Module 2.1: Data Preparation Deep Dive
What You'll Learn
- DataFrame creation and options
- Handling missing values
- Masking data (analyzing subsets)
- Working with multiple datasets
- Data type specification (continuous vs. discrete)
Basic DataFrame Creation
The DataFrame class is Tigramite's data container. At minimum, it needs a numpy array of shape (T, N).
# Method 1: Minimal - just the data
data = np.random.randn(500, 3) # 500 time points, 3 variables
df = pp.DataFrame(data)
# Method 2: With variable names
df = pp.DataFrame(
data,
var_names=['Temperature', 'Pressure', 'Quality']
)
Handling Missing Values
Real data often has missing values. Tigramite can handle this!
Option 1: Mark with a flag value
# Data with missing values marked as -999
data_with_missing = np.random.randn(500, 3)

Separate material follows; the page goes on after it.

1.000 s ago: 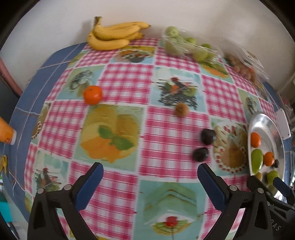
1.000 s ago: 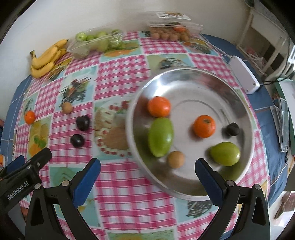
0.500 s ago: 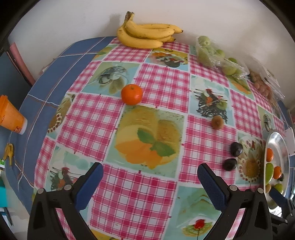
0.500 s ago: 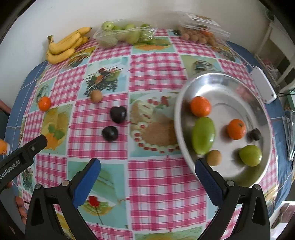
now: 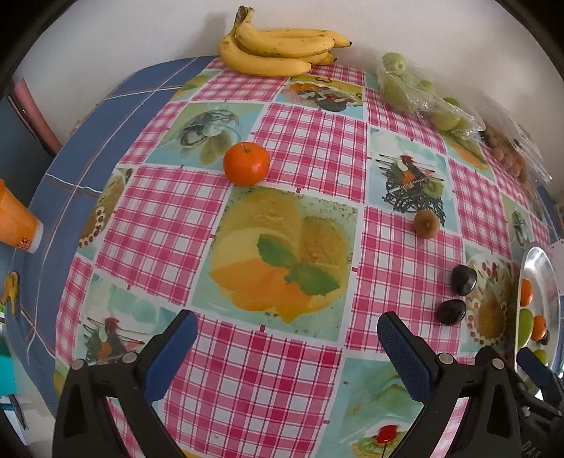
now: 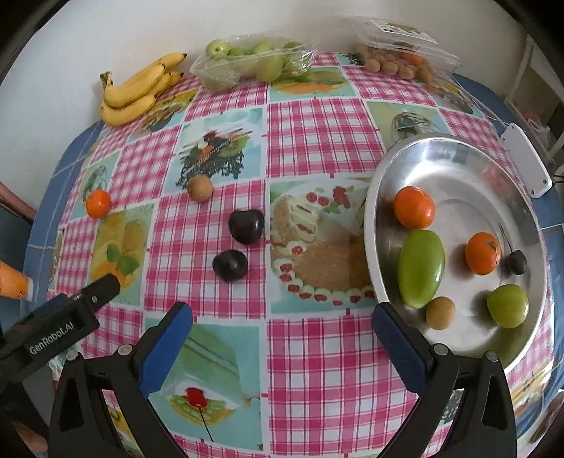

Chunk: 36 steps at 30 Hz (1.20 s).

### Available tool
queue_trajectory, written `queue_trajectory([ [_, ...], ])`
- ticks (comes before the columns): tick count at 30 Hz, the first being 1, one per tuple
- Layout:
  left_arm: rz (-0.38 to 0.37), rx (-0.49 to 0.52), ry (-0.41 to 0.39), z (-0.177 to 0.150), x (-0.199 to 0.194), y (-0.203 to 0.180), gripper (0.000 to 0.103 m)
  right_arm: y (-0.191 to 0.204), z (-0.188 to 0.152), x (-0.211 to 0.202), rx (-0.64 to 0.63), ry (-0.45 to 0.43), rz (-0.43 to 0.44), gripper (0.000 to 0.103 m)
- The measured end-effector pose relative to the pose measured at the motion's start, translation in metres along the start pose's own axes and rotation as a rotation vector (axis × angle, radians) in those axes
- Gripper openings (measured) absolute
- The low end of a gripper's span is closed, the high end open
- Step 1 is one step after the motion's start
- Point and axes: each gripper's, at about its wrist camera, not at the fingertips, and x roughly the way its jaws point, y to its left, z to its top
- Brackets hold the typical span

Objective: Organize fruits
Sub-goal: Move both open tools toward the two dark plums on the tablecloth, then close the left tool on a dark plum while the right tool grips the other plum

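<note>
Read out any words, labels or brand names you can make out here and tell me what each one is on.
"GenRobot.AI": white lettering on the black body of the left gripper, seen in the right wrist view.
Orange cup: dark print near its rim, too blurred to read.
Clear fruit box: lid label too small to read.

A plain white wall [image 5: 141,31] fills the top of both views. Below it spreads a table under a pink-checked cloth [image 6: 310,119], blue-bordered, with soft even light across it.
</note>
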Motion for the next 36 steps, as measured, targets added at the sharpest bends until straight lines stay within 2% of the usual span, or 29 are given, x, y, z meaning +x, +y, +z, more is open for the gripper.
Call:
queue_trajectory([
  [9, -0.054, -0.043, -0.054, 0.008, -0.004, 0.001, 0.103, 0.001, 0.012, -0.002, 0.017, -0.060, 0.025, 0.102],
  [15, -0.097, -0.085, -0.051, 0.018, 0.003, 0.003, 0.103, 0.004, 0.020, -0.006, 0.042, -0.120, 0.042, 0.102],
  [18, -0.093, -0.084, -0.054, 0.022, 0.005, 0.001, 0.103, 0.007, 0.024, -0.002, 0.041, -0.119, 0.030, 0.101],
  [20, -0.091, -0.085, -0.043, 0.024, 0.009, 0.001, 0.103, 0.010, 0.028, 0.003, 0.042, -0.111, 0.032, 0.097],
  [25, -0.097, -0.095, -0.010, 0.030, 0.024, 0.000, 0.103, 0.014, 0.034, 0.020, 0.035, -0.070, 0.021, 0.078],
  [29, -0.115, -0.113, 0.000, 0.033, 0.031, 0.002, 0.103, 0.015, 0.039, 0.032, 0.036, -0.048, 0.022, 0.071],
  [36, -0.123, -0.115, 0.024, 0.034, 0.042, -0.001, 0.103, 0.019, 0.046, 0.046, 0.024, -0.020, 0.027, 0.050],
])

data_with_missing[100:110, 0] = -999 # Missing values
df = pp.DataFrame(
data_with_missing,
var_names=['Temp', 'Pressure', 'Quality'],
missing_flag=-999 # Tell Tigramite what marks missing
)
Option 2: Use NaN
# Using NaN for missing values
data_with_nan = np.random.randn(500, 3)
data_with_nan[100:110, 0] = np.nan
df = pp.DataFrame(
data_with_nan,
missing_flag=np.nan
)
Masking Data: Analyze Subsets
Sometimes you want to analyze only certain time periods:
- Only winter months
- Only business hours
- Exclude anomalies
Use a mask array where:
0= use this data point1= exclude this data point
# Analyze only first and last 100 points
data = np.random.randn(500, 3)
# Create mask (same shape as data)
mask = np.zeros(data.shape, dtype='int32')
mask[100:400, :] = 1 # Mask out the middle
df = pp.DataFrame(data, mask=mask)
Practical Example: Winter-Only Analysis
# 2 years of daily data
T = 730
data = np.random.randn(T, 3)
# Day of year (1-365)
day_of_year = np.tile(np.arange(1, 366), 2)[:T]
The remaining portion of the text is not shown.